President Mahama and Gambaga Witch Camp
Gambaga Witch Camp together with all other witch camps in Ghana must be shut down as part of President Mahama’s ‘Reset Agenda.’ Something then President Akufo-Addo refused to do. In fact, together with O.R.A.L, shutting down all witch camps in the country should be good enough for a great legacy if nothing else is achieved under this term of our president.
Congratulations again to H.E John Mahama and H.E Naana Opoku-Agyeman. Some of us had hoped that after O.R.A.L, the next Executive Order would have been to wind down all witch camps and liberate some of our mothers, grandmothers, sisters, aunties and others who find themselves entrapped in ‘witchcraft-prisons,’ scattered across the country.
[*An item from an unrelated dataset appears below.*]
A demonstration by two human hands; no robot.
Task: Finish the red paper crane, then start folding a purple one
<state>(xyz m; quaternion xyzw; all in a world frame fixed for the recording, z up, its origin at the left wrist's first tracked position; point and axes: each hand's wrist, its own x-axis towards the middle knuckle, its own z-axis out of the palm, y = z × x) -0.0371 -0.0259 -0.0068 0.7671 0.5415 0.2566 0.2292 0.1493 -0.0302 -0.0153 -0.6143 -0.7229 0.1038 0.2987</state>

For every Ghanaian and foreigner including ex-president Akufo-Addo himself knows that he set the country back at least 50 years. President Mahama, even if given 8 years or 10years cannot reverse the rot; Thus, choosing to Reset rather than Reverse was the best mantra for this current term. In short, President Mahama should be viewed more like John the Baptist and not the Messiah.
Gambaga Witch Camp
Gambaga Witch Camp the most popular of these prisons was originally established in the 18th century in the township of Gambaga in the Northeast Region to protect mostly women accused of witchcraft. The inmates included predominantly mothers and grandmothers who bore the brunt for other people’s misfortune.
To save them from lynchings and other barbaric acts, the camp was established to house the victims of such circumstances. That was then, and this is now and Gambaga Witch Camp and others like it should all be disbanded and possibly designated as tourist sites with its history narrated just like Salem, Massachusetts whose inhabitants were also once massacred for the crime of witchcraft; As a reminder to generations yet unborn of the rather unfortunate and barbaric treatment that was meted out to some of our fellow citizens.
It is a fact that the fervor with which the likes of Kwasi Prempeh, the head of the committee tasked with reviewing and recommending changes to Ghana’s constitution, tackle Transgender and other issues in Ghana is akin to an opera with Luciano Pavarotti, the great Tenor singer.
That fervor is missing when it comes to the prisoners in Gambaga and other witch camps possibly because those ‘witches’ are mostly from very poor backgrounds.
Ironically, in a country and continent where most of the men and women who lead various institutions of power and influence are perceived Warlords and Wizards, and Sorceress, it is rather the poor who are erroneously being maltreated as witches. GYE NYAME!